▼

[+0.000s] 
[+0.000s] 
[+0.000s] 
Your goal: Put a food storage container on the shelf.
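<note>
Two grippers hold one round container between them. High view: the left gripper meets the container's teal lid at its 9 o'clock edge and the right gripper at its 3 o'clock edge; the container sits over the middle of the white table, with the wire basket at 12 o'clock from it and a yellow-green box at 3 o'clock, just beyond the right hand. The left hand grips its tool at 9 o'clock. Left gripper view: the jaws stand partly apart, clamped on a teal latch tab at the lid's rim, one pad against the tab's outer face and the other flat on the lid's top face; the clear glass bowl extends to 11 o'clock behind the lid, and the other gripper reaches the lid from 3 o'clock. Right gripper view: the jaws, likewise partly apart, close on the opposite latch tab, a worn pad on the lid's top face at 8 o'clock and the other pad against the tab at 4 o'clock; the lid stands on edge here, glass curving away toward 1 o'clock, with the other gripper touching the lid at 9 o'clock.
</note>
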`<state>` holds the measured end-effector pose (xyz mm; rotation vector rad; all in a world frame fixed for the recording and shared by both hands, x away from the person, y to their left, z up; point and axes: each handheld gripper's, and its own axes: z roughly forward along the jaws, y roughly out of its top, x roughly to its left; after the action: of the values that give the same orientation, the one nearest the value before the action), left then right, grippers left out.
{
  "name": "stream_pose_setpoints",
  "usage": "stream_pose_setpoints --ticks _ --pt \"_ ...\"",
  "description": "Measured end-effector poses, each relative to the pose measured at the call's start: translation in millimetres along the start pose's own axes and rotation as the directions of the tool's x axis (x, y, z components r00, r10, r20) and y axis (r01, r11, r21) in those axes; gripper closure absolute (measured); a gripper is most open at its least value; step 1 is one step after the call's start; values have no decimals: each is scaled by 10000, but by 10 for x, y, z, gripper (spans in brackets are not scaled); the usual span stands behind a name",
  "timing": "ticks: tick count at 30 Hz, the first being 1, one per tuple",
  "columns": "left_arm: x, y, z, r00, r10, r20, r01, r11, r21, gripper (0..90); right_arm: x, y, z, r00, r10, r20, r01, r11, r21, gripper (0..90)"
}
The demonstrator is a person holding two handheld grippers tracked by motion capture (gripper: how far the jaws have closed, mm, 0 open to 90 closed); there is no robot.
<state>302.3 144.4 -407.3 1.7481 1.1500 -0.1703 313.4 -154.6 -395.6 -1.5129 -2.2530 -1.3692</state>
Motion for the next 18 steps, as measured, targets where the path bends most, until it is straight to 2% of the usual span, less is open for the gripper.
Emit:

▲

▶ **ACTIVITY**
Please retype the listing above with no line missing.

▶ **OUTPUT BELOW**
[+0.000s] 
[+0.000s] 
[+0.000s] 
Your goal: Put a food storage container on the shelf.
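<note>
Two grippers hold one round container between them. High view: the left gripper meets the container's teal lid at its 9 o'clock edge and the right gripper at its 3 o'clock edge; the container sits over the middle of the white table, with the wire basket at 12 o'clock from it and a yellow-green box at 3 o'clock, just beyond the right hand. The left hand grips its tool at 9 o'clock. Left gripper view: the jaws stand partly apart, clamped on a teal latch tab at the lid's rim, one pad against the tab's outer face and the other flat on the lid's top face; the clear glass bowl extends to 11 o'clock behind the lid, and the other gripper reaches the lid from 3 o'clock. Right gripper view: the jaws, likewise partly apart, close on the opposite latch tab, a worn pad on the lid's top face at 8 o'clock and the other pad against the tab at 4 o'clock; the lid stands on edge here, glass curving away toward 1 o'clock, with the other gripper touching the lid at 9 o'clock.
</note>
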`<state>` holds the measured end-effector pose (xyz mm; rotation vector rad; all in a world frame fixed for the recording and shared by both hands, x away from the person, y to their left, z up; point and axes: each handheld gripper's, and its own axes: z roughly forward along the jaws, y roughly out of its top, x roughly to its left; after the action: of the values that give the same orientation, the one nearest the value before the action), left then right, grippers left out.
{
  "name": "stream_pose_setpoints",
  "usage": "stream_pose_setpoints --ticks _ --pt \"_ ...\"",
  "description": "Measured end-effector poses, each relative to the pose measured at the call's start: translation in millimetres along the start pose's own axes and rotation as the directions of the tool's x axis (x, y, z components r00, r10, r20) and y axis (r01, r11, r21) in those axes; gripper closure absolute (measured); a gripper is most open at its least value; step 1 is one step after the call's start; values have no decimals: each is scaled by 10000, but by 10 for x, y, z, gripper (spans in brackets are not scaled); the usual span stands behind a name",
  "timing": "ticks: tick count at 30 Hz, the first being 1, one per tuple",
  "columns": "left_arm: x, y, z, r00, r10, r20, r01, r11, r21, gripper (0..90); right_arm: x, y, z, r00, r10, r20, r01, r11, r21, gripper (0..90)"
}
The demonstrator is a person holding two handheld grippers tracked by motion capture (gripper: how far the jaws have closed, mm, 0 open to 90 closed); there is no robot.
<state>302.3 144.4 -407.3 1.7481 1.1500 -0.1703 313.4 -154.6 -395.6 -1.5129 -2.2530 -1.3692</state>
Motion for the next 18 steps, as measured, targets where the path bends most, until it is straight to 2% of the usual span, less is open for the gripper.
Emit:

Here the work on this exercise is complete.